We got into a pretty heated argument two weeks ago about it and my wife completely stopped having sex with me to "show me what I would be missing out on." Shes basically been treating me like a roommate since.

I just thought she would get over it and this was just a phase but god was I wrong. I came home from work yesterday and saw a bunch of presents on the dining table. At first I thought they were all for me since my birthday was in a week but I then I saw the labels on them addressed to my wife. I read one of the letters attached to one of the presents. The last sentence on it was literally "It was so a pleasure working along side you and I wish you all the best moving forwards." I thought this was some sick prank. A few minutes later my wife just casually strolled into the living room acting like nothing was wrong. I guess she saw my mad expression and had the audacity to tell me that "You'll get over it." I just lost it.

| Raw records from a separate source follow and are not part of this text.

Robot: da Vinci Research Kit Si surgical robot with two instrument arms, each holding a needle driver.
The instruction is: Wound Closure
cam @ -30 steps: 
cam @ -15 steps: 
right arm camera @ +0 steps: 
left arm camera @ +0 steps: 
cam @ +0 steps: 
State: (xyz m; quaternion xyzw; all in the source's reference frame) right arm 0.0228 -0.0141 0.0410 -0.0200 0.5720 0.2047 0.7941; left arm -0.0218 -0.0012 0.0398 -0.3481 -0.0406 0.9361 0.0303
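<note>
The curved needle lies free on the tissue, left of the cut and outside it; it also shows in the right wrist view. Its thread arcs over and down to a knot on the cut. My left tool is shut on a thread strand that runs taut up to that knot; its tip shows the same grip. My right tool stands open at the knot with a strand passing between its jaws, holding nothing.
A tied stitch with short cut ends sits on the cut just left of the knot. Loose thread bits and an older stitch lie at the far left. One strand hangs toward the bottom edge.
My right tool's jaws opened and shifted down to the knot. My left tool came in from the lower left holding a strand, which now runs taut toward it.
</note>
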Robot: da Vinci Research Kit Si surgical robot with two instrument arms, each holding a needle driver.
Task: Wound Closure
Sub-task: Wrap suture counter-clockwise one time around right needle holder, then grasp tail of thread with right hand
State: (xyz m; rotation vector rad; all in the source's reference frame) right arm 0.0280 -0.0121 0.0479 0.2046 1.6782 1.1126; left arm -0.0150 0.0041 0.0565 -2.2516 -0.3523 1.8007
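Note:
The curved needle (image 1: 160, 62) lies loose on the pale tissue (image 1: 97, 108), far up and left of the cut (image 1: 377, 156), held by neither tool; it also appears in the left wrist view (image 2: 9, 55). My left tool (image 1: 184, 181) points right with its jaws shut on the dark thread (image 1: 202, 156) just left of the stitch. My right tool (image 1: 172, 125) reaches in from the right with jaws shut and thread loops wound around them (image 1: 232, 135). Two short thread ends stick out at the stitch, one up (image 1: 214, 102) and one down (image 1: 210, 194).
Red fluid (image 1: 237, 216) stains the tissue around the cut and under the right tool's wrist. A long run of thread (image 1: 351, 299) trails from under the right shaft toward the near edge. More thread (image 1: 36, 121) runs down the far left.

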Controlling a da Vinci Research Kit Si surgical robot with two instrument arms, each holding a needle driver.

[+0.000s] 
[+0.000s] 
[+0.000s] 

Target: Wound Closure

I just left without saying another word and went to my parents house. I feel absolutely disrespected. Why the gently caress would my wife think it was okay to just quit her job without telling me and just expect me to be fine with it. My wife has been bombarding me with texts and calls demanding to know where I am and that the kids miss me. I just told her to go find a lawyer and that I was done with her and then proceeded to block her.

My son just sent me a voicemail crying and asking why I was divorcing mom and if I was leaving the family and I guess that kind of broke my heart. I haven't responded and honestly dont know what to say to him. My mother in law has also been demanding that I return home and apologize to my wife. My parents also seem to be siding with wife since they are traditional muslims. My mom also used to a SAHM.

I feel like im wrong for immediately jumping to divorce without hearing her out and besides this whole job drama, love my wife too much for this to be the end of our otherwise perfect marriage but on the other hand I feel like i've lost complete trust in her.

Should I just swallow my pride and let my wife stay at home from now on or should I follow through on divorcing her?

How should I navigate this situation?

AITA here?


Update: AITA for threatening my wife with divorce after she quit her job to be a "tradwife"

quote:

I just want to add a few crucial details that I missed to mention in my original Post.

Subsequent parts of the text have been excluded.